Aujourd’hui le 13 novembre,
Maïs: -2 ½ à 4.29 ¾ sur déc. 2013 et -3 ¼ à 4.69¼ sur déc. 2014
Soya : +½ à 13.19 ¾ sur nov. 2013 et +1 à 11.77 sur nov. 2014
Tourteau : -4.40 à 423.30 sur déc. 2013 et -1.50 à 354.10 sur déc. 2014
Porc : -0.83 à 86.38 sur déc. 2013 et -0.60 à 98.85 sur juin 2014
Bœuf : +0.08 à 132.75 sur déc. 2013 et -0.10 à 128.95 sur juin 2014
CAD : +0.23 à 95.47 sur déc. 2013
Le prix du porc a terminé la journée à la baisse pour une 10ème séance sur les 12 dernières, clôturant la journée à son plus bas niveau pour le mois de novembre, soit 86.25 cents/livre carcasse. Toutefois, il ne faudrait pas que le prix du porc de décembre brise son support à 86.00, niveau sur lequel il a rebondit à 6 reprises depuis septembre et n’a jamais terminé une séance en dessous. Techniquement, le prochain support se situerait autour de 81 cents, ce qui laisse une zone à risque assez large vers le bas. Mais d’où vient cette tendance baissière alors que le prix s’envolait il y a seulement quelques semaines? Il y a de fortes chances d’expliquer l’ascension et la chute du prix par la même cause : les spéculateurs. À la fin octobre, ces derniers détenaient près de 100,000 contrats acheteurs (au net) ce qui est le double du volume d’aujourd’hui. Il faut dire qu’il n’y avait pas de croissance dans la production depuis un bout de temps (ralentissement des abattages) en plus des nombreux cas du virus DEP qui avait été annoncé à la fin du mois dernier.

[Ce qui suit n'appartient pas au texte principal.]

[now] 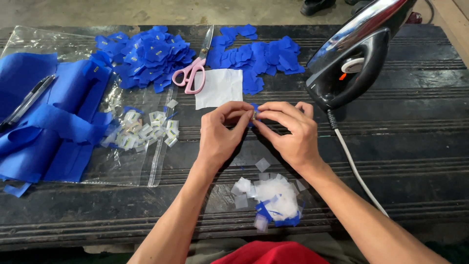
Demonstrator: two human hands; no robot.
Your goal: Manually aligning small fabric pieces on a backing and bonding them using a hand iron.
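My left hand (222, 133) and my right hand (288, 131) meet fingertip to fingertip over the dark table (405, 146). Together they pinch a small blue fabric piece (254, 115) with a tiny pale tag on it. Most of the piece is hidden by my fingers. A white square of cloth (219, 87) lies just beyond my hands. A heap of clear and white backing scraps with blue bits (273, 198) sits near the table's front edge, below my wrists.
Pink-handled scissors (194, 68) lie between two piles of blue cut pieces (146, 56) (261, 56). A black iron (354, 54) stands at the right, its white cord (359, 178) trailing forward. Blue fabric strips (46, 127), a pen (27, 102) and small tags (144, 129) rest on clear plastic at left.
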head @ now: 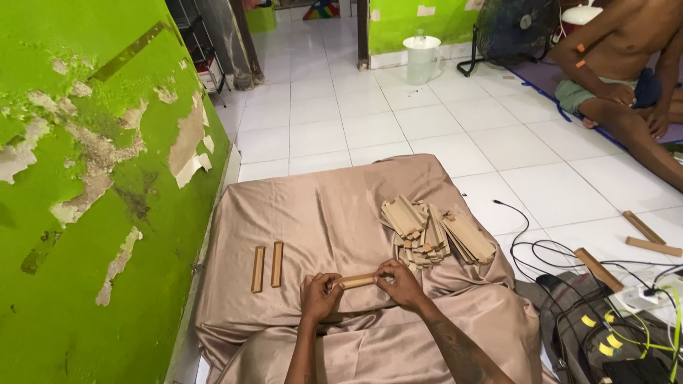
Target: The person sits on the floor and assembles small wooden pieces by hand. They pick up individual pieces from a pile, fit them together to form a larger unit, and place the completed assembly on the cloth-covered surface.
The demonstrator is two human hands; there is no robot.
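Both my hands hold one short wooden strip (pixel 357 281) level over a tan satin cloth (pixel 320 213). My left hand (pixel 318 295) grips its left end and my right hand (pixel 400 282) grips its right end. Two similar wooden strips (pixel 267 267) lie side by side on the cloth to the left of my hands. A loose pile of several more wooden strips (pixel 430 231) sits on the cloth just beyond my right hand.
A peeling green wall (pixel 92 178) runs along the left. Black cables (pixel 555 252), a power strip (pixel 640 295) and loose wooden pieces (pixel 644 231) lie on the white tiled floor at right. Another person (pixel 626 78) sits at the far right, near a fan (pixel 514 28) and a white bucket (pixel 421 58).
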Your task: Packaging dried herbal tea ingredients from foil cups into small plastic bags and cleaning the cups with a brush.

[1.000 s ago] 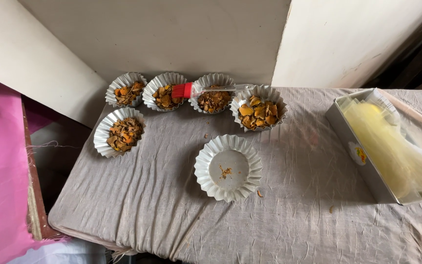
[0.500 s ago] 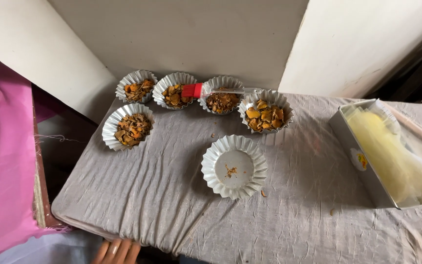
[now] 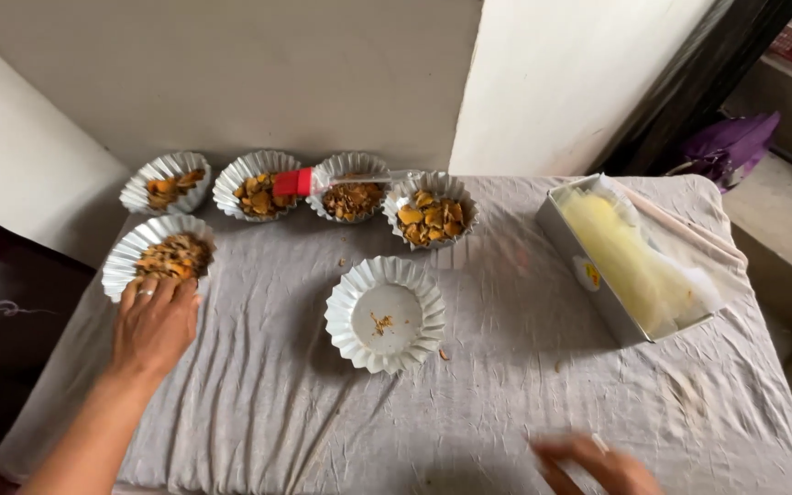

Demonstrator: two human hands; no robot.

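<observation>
We see a fluted foil cup (image 3: 159, 258) filled with brownish-orange pieces at the left of the table, near the far edge of the grey cloth (image 3: 506, 403). Our left hand (image 3: 153, 325) lies flat on the cloth just near of it, fingers spread and open, the fingertips touching the cup's near rim; it grips nothing. Our right hand (image 3: 598, 463) shows blurred at the near right edge, and we cannot tell whether it is open or closed.

Right of the left hand sits a nearly empty foil cup (image 3: 385, 313) holding only a few crumbs. Along the far edge stands a row of four filled foil cups (image 3: 300, 188), with a red-headed brush (image 3: 293, 181) resting across two of them. At far right lies a grey box (image 3: 588, 275) holding pale yellow material.
</observation>
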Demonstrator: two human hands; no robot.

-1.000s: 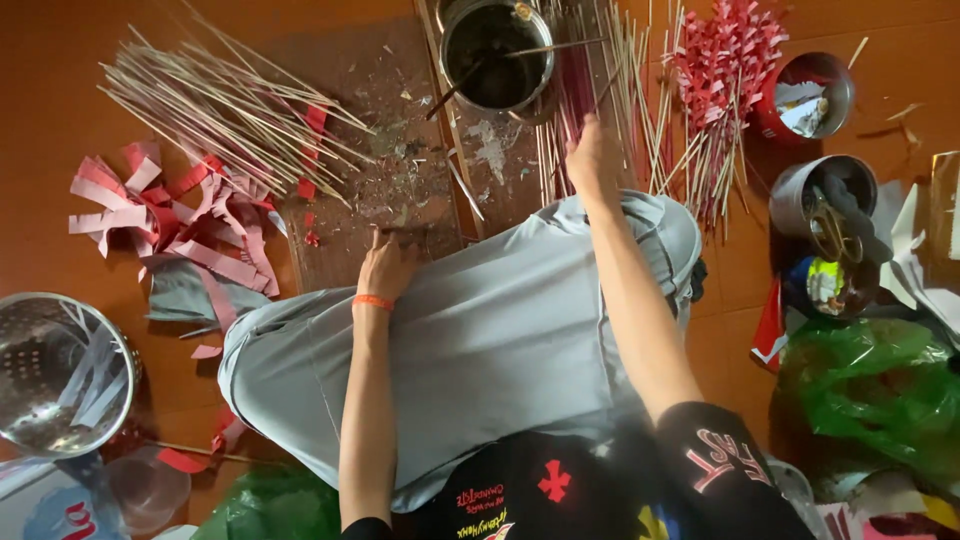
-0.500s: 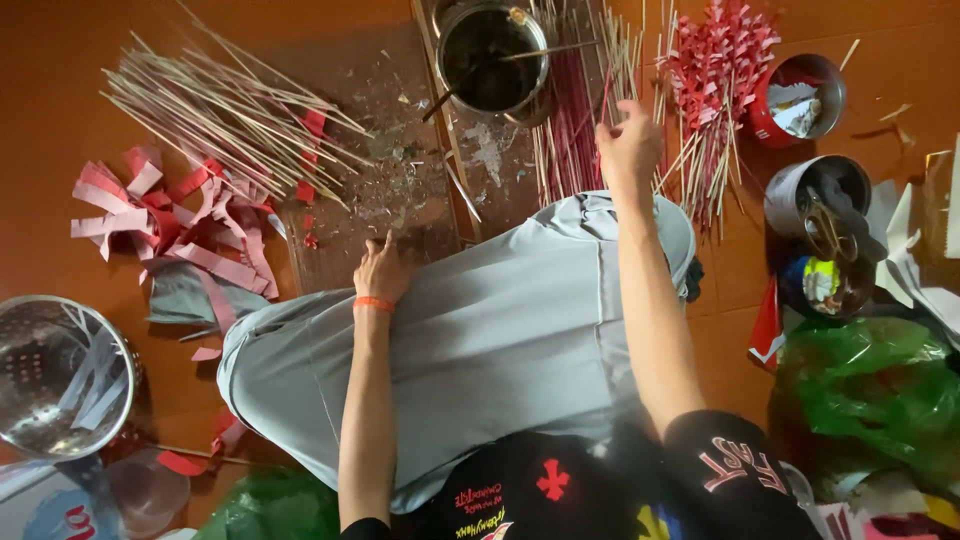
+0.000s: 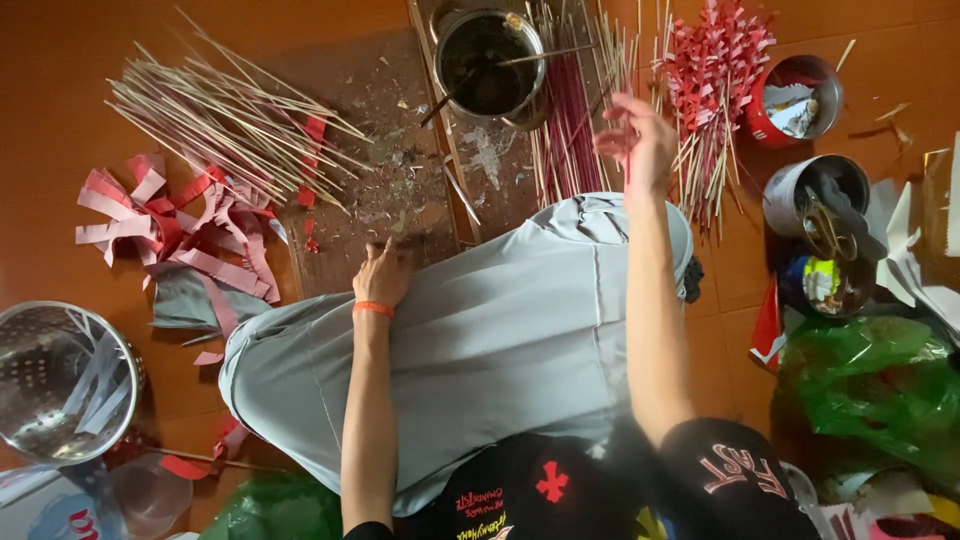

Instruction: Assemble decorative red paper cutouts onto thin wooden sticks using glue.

Par contre, il semblerait que les spéculateurs avaient négligé la prise de poids de bêtes expliquée par les prix élevés des viandes et la chute du prix du blé d’Inde. Il devient rentable de vendre les porcs quelques livres de plus comparativement au coût supplémentaire pour la moulée. Avec des bêtes pesant 211 livres (2.5% de plus que la moyenne à cette période de l’année), la baisse de la production en nombre de tête a été comblée par une augmentation du poids. Conséquemment, la production a repris de la vigueur depuis les deux ou trois dernières semaines, causant une baisse du prix cash. Avec peu d’informations supplémentaires qui pourraient justifier une hausse additionnelle du prix, les spéculateurs deviennent de plus en plus tentés d’encaisser leur profit, se concrétisant par plusieurs ordres de vente. Ce sera seulement vendredi, lors du rapport du CFTC, qu’on aura une confirmation de la position des spéculateurs, mais il y a de forte chance de voir leur position réduite.
Souvent, on critique la présence des spéculateurs sur le marché des matières premières puisqu’ils augmentent la volatilité des prix. Par contre, du point de vue d’un producteur ou acheteur, il faut voir ses mouvements extrêmes comme des opportunités et se satisfaire d’un certain prix avant que l’opportunité disparaisse.